*Your assignment*:
Where a line looks odd, keep it as it is and transcribe all the material.

*Data extract*:

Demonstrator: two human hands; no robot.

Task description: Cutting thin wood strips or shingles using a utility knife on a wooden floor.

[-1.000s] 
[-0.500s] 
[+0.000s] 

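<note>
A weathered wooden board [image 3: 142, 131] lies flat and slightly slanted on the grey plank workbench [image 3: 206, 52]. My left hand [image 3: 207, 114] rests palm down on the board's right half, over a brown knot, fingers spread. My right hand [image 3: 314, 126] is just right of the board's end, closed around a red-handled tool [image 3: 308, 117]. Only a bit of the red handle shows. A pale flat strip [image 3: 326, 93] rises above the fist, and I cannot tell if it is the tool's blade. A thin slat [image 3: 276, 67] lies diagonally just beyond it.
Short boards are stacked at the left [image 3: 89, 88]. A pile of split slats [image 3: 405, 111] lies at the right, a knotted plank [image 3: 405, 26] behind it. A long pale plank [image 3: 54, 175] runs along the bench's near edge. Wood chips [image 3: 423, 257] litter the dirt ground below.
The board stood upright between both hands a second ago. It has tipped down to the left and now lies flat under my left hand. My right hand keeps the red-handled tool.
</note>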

*Exercise solution*:
Demonstrator: two human hands; no robot.

Task description: Cutting thin wood strips or shingles using a utility knife on a wooden floor.

[-1.000s] 
[-0.500s] 
[+0.000s] 

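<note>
A weathered wooden board [image 3: 142, 131] lies flat and slightly slanted on the grey plank workbench [image 3: 206, 52]. My left hand [image 3: 207, 114] rests palm down on the board's right half, over a brown knot, fingers spread. My right hand [image 3: 314, 126] is just right of the board's end, closed around a red-handled tool [image 3: 308, 117]. Only a bit of the red handle shows. A pale flat strip [image 3: 326, 93] rises above the fist, and I cannot tell if it is the tool's blade. A thin slat [image 3: 276, 67] lies diagonally just beyond it.
Short boards are stacked at the left [image 3: 89, 88]. A pile of split slats [image 3: 405, 111] lies at the right, a knotted plank [image 3: 405, 26] behind it. A long pale plank [image 3: 54, 175] runs along the bench's near edge. Wood chips [image 3: 423, 257] litter the dirt ground below.
The board stood upright between both hands a second ago. It has tipped down to the left and now lies flat under my left hand. My right hand keeps the red-handled tool.
</note>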

Nothing else goes in the answer.